Keywords: Machiavelli. War. Politics. The Prince. Use of Force.

Introdução

Como compreendê-lo? Ele escreve contra os bons sentimentos em política, mas também

é contra a violência. Ele tanto desconcerta os que creem no Direito como na Razão de

Estado, pois tem a audácia de falar de virtude no mesmo momento em que fere

duramente a moral ordinária. É porque ele descreve esse núcleo da vida coletiva no

qual a moral pura pode ser cruel e a política pura exige algo como uma moral. Não se

aceitaria um cínico que nega os valores ou um ingênuo que sacrifica a ação. Não se

ama esse pensador difícil e sem ídolo.

(Maurice Merleau-Ponty)

Maquiavel é um autor absolutamente original para se pensar a luta política. Sua

filosofia parte de um novo caminho, inaugurando a modernidade em seu campo próprio,

a práxis política. Partindo não de noções abstratas e fundamentações ontológicas ou

teológicas, mas da própria ação política analisada em situações concretas, objetiva em

grande medida aconselhar, auxiliar a tomada de decisão em momentos críticos. Chega-

se a definir conceitos com alguma pretensão universal, tais definições operam no

interior determinado da práxis, e toda tentativa de transpor esse nível, para de outra

práxis, por exemplo, sofre todos os tipos de infortúnio próprio a toda ação interpretativa

e esforço de tradução.

Nada menos tentador para o pensamento contemporâneo. Maquiavel continua

em disputa, sua interpretação continua.
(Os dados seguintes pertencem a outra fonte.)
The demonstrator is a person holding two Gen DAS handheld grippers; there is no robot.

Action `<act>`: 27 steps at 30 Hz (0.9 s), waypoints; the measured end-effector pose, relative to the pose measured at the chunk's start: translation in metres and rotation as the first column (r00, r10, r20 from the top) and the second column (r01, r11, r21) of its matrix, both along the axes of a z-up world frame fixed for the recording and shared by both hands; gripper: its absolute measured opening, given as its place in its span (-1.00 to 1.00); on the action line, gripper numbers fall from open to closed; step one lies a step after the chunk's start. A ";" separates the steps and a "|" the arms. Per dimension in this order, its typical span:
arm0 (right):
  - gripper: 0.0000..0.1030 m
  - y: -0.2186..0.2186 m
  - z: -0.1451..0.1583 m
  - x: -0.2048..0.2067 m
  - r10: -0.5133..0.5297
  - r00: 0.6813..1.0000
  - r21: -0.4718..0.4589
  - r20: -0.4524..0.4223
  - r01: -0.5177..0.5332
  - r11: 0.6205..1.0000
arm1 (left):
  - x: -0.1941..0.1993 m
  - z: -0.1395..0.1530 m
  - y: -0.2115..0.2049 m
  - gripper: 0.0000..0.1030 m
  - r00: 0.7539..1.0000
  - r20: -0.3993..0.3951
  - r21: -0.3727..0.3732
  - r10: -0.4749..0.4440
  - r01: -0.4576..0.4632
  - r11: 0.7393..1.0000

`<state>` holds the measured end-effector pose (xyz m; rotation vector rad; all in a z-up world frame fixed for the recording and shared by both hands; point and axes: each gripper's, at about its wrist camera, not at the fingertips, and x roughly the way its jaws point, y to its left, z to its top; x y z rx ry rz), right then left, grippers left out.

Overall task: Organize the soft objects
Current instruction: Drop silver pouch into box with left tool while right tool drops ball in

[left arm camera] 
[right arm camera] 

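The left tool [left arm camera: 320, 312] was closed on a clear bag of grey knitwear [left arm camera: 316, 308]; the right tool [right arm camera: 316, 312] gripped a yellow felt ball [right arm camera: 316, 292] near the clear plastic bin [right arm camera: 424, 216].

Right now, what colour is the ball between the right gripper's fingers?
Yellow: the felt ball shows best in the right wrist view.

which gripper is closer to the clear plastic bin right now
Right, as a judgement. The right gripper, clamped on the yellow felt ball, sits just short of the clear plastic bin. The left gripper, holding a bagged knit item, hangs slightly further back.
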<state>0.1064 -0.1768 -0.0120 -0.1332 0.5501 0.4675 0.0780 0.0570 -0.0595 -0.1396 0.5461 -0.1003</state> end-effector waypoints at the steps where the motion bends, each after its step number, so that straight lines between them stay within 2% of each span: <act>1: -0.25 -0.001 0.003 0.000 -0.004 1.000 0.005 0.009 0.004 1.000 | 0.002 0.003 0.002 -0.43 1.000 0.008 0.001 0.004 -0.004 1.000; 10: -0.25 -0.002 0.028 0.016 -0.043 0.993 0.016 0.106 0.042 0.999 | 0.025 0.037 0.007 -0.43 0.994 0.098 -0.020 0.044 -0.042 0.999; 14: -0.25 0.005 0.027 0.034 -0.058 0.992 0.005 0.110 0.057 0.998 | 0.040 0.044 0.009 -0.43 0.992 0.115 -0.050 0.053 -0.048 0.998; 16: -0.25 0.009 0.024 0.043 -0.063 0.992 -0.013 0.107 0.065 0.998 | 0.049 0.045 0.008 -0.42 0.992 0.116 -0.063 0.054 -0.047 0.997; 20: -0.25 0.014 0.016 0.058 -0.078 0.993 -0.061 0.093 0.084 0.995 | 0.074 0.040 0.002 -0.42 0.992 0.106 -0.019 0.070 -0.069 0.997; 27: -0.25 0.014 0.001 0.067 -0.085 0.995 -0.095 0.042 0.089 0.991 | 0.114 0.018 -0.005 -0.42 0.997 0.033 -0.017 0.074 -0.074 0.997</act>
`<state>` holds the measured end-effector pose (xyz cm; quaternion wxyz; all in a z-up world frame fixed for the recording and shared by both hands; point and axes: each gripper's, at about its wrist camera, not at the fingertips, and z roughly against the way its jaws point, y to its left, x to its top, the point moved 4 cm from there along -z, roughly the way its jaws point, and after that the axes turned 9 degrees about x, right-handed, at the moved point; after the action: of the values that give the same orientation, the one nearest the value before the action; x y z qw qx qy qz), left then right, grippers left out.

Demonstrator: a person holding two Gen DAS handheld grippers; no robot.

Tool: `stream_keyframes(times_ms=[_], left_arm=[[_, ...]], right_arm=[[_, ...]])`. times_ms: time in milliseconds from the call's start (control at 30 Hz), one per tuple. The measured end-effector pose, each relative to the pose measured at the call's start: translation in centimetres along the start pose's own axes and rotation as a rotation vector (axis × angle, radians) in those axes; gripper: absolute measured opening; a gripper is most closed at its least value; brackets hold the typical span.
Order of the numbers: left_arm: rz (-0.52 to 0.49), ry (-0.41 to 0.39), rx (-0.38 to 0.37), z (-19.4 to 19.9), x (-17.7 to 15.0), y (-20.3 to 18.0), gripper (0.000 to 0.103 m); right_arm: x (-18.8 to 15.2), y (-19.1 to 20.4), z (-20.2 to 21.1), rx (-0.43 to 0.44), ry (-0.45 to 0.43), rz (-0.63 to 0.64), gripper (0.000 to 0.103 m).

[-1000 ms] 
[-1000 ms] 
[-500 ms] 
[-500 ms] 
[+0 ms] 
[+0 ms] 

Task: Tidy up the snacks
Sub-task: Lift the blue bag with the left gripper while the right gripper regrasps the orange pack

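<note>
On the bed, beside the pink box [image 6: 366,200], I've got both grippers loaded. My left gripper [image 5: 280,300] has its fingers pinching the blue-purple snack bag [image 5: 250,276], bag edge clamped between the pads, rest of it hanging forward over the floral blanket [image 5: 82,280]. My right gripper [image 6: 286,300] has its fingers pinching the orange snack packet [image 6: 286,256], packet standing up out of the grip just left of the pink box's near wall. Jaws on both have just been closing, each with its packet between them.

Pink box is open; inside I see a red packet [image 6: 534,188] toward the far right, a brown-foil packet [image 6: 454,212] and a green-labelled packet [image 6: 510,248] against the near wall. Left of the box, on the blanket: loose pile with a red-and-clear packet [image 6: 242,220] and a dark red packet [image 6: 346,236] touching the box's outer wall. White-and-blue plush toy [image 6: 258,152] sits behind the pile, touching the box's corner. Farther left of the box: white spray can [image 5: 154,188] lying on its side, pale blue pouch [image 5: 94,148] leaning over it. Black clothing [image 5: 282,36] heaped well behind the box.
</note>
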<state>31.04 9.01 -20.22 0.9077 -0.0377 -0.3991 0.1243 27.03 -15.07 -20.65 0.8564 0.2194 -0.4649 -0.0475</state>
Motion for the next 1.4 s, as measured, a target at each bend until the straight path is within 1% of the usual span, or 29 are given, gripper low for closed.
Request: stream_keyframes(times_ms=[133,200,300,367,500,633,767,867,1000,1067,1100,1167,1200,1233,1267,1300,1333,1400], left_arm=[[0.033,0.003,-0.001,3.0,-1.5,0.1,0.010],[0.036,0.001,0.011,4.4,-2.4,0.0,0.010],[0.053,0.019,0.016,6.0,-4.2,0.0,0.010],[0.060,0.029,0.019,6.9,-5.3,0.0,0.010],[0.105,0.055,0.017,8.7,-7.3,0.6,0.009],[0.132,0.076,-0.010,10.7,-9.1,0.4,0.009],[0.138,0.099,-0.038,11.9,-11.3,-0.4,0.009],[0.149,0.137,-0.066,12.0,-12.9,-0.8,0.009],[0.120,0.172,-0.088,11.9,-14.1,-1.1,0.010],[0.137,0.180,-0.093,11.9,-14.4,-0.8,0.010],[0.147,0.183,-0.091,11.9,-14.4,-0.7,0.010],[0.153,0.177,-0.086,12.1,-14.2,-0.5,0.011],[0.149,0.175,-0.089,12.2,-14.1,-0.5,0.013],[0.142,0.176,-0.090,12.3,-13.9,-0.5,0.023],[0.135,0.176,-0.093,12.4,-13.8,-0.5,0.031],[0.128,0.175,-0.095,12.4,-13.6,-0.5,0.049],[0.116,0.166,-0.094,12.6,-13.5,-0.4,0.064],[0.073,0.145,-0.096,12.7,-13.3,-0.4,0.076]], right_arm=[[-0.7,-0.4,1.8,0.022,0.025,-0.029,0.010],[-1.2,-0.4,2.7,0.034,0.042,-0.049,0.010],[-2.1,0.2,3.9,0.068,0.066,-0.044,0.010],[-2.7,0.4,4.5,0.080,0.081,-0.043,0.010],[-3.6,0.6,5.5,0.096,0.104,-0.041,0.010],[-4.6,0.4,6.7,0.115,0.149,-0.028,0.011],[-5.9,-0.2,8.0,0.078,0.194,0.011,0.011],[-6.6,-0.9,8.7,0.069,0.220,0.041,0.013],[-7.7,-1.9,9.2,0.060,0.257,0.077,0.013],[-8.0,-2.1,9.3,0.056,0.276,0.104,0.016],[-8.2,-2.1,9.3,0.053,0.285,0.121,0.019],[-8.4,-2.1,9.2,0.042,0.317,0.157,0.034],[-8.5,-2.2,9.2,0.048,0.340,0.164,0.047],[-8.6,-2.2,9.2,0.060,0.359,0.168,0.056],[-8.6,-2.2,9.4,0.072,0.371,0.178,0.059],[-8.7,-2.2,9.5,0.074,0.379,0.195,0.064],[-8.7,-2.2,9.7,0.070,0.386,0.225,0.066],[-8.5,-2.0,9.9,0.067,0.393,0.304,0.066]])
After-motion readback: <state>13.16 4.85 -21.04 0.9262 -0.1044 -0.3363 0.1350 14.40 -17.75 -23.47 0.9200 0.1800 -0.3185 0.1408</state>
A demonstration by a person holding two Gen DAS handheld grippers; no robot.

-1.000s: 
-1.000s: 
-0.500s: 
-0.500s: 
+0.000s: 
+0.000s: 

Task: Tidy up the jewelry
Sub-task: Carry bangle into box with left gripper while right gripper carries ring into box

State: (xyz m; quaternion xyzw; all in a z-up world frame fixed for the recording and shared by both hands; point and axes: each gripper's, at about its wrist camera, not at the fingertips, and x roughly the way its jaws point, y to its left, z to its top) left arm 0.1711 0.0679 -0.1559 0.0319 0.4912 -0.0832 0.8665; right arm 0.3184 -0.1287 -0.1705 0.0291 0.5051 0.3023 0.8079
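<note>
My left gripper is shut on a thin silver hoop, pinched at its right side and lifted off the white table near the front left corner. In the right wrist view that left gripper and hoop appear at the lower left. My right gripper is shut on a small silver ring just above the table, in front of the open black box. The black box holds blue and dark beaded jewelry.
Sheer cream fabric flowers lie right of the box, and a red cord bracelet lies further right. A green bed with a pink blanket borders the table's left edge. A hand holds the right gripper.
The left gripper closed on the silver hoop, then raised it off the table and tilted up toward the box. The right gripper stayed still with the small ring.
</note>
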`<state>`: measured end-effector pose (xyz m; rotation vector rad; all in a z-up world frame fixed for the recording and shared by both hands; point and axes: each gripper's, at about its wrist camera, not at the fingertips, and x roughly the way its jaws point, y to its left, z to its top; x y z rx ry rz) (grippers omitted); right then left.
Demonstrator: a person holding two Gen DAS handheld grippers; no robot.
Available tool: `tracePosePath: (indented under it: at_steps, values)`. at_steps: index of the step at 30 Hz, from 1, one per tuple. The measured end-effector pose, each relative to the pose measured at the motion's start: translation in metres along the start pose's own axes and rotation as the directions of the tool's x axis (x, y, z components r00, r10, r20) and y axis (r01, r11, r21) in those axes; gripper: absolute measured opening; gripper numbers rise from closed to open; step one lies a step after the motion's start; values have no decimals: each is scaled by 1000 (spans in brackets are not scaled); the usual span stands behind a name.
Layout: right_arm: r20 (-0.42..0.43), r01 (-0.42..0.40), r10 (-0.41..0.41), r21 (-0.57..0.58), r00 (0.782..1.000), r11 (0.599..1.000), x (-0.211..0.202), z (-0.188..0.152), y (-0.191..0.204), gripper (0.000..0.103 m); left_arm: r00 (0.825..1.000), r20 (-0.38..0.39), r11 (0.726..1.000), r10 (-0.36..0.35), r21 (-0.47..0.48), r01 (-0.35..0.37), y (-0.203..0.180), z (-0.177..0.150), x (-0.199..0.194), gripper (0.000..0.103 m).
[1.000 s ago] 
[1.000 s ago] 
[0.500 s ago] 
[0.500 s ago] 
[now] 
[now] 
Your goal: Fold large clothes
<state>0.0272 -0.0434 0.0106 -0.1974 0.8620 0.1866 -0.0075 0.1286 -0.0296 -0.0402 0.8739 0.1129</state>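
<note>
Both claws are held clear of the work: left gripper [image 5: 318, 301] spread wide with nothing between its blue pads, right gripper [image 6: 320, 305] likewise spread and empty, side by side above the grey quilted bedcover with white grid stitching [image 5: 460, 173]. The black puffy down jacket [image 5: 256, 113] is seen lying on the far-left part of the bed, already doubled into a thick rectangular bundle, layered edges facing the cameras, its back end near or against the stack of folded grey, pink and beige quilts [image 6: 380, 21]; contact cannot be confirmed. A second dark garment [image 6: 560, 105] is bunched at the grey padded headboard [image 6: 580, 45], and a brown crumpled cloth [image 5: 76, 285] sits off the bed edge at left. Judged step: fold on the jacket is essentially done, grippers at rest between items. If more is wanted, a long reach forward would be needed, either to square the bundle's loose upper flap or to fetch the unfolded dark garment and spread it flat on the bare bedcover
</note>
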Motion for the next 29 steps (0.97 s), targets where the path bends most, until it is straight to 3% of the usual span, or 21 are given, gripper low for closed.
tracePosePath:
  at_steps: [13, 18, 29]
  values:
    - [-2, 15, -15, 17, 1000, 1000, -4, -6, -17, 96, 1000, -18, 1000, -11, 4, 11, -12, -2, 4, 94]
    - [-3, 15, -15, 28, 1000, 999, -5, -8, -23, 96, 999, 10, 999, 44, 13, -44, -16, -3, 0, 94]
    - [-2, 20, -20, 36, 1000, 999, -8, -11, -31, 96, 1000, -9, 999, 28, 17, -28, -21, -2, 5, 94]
Liberais e marxistas, fenomenólogos e

estruturalistas, pedagogos e psicanalistas não interessa qual divisão se queira entrever

no campo do saber contemporâneo, situam-se no interior da indecisão: lá onde as armas

servem aos campos rivais, no mesmo solo onde adversários intelectuais de vida e morte

se espetam, encontramos o mesmo sorriso maquiavélico da Monalisa renascentista.

Afinal, para que lado serve o pensamento político de Maquiavel?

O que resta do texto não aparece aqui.